After a moment of digging, he produced a small case of exacto knives, the closest match he could find for what she’d requested. He almost objected when she snatched it from him and ran off, before remembering he’d meant it to be a freebie anyway. “What the fuck happened to her over there?” He mumbled, as her figure hurriedly receded down the corridor.

Running was a mistake. Something quickly went wrong in her knee. It wasn’t outwardly visible but she could feel a sort of clicking, popping sensation as she extended her leg. Checking that the door to her room was locked, Olivia sat on the bed and rolled up her dress.

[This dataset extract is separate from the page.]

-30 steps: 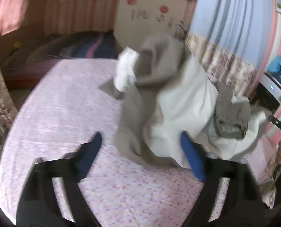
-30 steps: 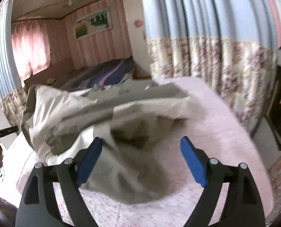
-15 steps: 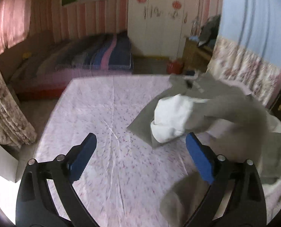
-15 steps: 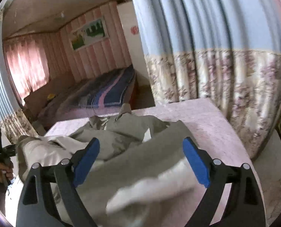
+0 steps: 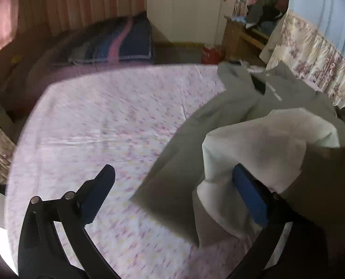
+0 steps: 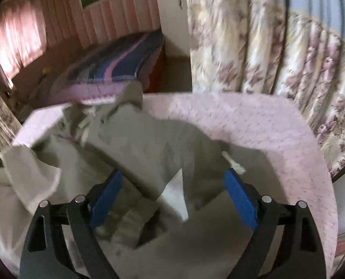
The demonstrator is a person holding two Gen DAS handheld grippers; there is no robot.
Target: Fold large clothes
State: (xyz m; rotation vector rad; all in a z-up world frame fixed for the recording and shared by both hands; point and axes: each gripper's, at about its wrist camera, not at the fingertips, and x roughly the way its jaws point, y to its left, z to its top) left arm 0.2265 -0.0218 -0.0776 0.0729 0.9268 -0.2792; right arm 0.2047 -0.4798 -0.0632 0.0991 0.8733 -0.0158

The most obvious damage was fatigue around the knee and hip joint. Her feet were also in pretty bad shape. She now knew to expect this as they endured a lot of impact stress and friction from her shoes. The skin was, in several places, thin enough to see muscle through it.

The knives were of no use just yet, but she knew she’d need them soon, as the problem with her knee worsened. A sharp knocking at the door panicked her. Reflexively, she threw the dress back over her legs, and quickly examined herself for anything obvious before answering. “Hey, I found it!” Olivia looked baffled. Vivian Hernandez stood before her, holding up a little blue case. “...The sewing kit you wanted? You didn’t already buy one, did you?”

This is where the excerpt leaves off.